Most patients (151) also were found to have mild PH. Still, those with stage 5 CKD had significantly higher pulmonary artery pressure, an indicator of PH severity, than did people in earlier stages of kidney disease.

Overall, 36 people had high NLR levels — above 4.3 — while the remaining 140 had an NLR at or below that cutoff level.

Risk of death rose with rise in neutrophil-to-lymphocyte ratio in blood

People with a high NLR, on average, were found to have lower levels of hemoglobin, a protein that helps red blood cells carry oxygen, than patients with lower NLR levels.

They also showed signs of poorer kidney function, including higher levels of creatinine, a waste product normally filtered from the blood by the kidneys, and a lower estimated glomerular filtration rate (eGFR), which estimates how well the kidneys are filtering waste. Overall, an increasing NLR correlated with a decreasing eGFR.

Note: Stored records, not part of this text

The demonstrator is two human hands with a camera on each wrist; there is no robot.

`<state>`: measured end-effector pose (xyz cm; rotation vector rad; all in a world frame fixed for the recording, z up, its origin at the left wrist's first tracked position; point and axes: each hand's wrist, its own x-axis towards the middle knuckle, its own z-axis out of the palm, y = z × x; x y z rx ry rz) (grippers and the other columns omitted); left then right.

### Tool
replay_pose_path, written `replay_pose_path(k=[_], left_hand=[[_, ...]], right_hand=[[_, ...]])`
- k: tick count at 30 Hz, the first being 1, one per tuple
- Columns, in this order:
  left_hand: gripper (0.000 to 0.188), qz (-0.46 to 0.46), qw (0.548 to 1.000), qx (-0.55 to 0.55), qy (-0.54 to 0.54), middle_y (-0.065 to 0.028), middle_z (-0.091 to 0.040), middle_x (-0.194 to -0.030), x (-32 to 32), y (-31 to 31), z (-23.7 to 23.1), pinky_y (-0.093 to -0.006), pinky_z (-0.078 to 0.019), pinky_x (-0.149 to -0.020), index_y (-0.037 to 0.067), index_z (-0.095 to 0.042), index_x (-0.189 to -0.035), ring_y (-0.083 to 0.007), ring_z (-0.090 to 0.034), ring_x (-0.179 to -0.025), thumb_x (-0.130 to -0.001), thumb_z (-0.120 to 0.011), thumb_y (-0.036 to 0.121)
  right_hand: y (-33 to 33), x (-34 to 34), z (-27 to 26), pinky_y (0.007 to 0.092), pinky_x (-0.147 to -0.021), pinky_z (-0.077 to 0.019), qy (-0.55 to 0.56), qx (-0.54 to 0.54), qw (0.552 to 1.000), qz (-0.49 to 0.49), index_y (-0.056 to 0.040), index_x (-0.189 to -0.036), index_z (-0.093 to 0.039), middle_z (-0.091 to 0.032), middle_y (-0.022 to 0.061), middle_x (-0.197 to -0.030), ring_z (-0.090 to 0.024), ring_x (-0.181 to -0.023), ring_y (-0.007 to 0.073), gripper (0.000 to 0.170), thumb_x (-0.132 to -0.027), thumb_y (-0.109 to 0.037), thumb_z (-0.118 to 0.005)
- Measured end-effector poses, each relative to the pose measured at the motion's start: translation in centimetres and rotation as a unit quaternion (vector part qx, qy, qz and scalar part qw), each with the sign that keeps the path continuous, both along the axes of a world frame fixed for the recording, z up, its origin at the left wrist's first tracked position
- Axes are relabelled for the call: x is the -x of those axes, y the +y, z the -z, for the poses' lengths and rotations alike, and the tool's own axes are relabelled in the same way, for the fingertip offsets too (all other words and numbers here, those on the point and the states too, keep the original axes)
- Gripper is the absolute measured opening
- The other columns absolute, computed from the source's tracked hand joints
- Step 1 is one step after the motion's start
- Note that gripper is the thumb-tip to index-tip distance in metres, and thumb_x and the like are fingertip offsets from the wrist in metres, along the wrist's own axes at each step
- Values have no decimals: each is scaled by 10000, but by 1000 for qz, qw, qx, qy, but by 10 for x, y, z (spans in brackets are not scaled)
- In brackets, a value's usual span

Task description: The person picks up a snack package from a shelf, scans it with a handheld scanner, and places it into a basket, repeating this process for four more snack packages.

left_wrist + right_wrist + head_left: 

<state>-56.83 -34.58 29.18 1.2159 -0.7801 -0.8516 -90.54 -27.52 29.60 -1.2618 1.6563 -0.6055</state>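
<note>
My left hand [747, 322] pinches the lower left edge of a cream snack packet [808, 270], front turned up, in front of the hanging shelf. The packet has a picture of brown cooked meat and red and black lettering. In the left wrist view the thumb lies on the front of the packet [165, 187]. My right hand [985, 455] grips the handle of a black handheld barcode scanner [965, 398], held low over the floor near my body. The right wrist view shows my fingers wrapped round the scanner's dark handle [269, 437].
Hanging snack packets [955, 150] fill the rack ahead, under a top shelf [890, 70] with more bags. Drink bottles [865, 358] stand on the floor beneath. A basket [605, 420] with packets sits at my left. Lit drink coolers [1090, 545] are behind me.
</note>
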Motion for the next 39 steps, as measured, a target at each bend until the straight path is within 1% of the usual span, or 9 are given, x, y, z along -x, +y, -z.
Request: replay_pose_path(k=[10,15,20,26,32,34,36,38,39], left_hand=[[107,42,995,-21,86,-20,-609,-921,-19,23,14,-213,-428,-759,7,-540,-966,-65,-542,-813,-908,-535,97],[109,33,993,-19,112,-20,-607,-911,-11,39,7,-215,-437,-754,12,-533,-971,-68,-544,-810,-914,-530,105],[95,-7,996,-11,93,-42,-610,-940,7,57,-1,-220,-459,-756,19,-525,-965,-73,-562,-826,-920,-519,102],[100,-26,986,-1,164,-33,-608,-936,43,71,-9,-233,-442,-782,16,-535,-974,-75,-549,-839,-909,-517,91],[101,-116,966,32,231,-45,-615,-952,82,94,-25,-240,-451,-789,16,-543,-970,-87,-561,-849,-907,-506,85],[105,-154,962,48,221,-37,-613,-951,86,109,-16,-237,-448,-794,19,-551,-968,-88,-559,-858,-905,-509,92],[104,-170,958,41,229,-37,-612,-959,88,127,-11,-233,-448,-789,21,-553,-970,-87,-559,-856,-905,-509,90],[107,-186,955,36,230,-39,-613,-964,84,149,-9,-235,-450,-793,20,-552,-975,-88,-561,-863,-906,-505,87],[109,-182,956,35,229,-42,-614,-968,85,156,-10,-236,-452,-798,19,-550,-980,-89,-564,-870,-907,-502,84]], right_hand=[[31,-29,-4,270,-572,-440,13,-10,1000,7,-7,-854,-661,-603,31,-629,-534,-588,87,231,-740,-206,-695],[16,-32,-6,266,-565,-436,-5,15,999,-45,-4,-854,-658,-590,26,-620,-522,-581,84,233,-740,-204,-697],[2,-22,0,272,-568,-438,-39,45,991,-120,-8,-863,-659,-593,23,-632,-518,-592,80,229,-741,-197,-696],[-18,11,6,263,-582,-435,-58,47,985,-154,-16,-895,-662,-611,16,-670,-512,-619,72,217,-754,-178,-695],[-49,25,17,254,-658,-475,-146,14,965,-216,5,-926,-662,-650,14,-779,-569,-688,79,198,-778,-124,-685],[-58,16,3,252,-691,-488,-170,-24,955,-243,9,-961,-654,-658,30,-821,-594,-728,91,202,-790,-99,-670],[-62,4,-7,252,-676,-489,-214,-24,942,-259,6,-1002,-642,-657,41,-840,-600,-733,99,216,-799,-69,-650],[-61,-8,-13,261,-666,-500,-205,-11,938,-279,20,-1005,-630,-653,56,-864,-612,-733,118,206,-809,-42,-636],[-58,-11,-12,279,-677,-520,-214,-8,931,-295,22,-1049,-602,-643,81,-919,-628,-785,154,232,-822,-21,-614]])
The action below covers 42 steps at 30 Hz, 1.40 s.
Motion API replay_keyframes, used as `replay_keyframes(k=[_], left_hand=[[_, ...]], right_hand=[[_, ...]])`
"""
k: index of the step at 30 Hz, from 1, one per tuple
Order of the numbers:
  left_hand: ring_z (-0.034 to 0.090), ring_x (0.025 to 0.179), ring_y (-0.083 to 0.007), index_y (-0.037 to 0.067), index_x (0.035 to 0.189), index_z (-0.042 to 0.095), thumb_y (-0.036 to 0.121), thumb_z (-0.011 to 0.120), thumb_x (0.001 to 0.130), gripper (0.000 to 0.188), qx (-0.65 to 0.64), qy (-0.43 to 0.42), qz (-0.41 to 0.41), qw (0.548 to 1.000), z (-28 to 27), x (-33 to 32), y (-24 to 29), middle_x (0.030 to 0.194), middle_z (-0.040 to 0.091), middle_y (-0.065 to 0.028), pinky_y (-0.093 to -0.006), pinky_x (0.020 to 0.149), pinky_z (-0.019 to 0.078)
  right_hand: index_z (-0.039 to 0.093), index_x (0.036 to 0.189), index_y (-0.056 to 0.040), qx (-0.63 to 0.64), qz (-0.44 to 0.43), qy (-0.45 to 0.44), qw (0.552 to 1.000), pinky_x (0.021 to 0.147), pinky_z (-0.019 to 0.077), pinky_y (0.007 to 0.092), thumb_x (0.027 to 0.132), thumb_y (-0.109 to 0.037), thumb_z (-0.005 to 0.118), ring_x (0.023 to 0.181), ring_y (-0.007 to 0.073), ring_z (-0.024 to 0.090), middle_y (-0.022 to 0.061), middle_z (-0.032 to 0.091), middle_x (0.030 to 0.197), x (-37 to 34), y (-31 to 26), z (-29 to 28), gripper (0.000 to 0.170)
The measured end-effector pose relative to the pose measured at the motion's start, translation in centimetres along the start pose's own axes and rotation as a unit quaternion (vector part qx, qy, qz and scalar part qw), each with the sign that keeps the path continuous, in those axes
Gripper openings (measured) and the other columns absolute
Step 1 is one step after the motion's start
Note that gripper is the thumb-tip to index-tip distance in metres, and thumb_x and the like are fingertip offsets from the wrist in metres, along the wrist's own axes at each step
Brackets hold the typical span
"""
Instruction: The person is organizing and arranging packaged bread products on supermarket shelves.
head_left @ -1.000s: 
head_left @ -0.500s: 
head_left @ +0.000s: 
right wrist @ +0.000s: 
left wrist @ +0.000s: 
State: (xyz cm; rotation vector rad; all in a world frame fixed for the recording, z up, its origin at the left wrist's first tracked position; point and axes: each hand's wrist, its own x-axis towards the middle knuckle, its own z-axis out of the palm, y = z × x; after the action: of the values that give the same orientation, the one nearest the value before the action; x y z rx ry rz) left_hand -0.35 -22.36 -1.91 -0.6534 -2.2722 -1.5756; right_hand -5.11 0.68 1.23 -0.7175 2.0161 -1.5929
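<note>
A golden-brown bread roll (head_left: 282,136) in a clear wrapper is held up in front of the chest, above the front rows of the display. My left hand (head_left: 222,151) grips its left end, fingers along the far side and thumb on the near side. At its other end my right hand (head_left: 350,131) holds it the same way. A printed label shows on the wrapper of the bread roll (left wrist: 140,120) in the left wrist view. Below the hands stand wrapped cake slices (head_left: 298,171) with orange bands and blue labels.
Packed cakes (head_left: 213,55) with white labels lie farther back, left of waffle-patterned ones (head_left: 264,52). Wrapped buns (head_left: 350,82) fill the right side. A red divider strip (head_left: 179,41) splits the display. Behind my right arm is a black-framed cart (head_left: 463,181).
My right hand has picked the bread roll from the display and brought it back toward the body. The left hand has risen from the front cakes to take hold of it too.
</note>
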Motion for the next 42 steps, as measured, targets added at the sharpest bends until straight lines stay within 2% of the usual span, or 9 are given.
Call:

A rising NLR also associated with higher blood levels of C-reactive protein, a standard inflammatory biomarker.

Over a median follow-up of 32.5 months (more than 2.5 years) 23 patients died. An NLR over 4.3 significantly associated with poorer survival, raising the risk of death by more than three times compared with people whose NLR levels were below that cutoff value.

Across different types of statistical analyses, a higher NLR consistently linked to a worse prognosis, even when controlling for factors such as age, the presence of diabetes, eGFR measures, and PH severity.

“In conclusion, our study suggested that an increased NLR was independently associated with a higher risk of all-cause mortality in hospitalized patients with CKD-related PH,” the researchers wrote.

They noted this analysis was limited by its retrospective nature and data covering a relatively small group of patients from a single hospital.

“Therefore, a large-scale prospective validation study will be needed to confirm the results,” they concluded.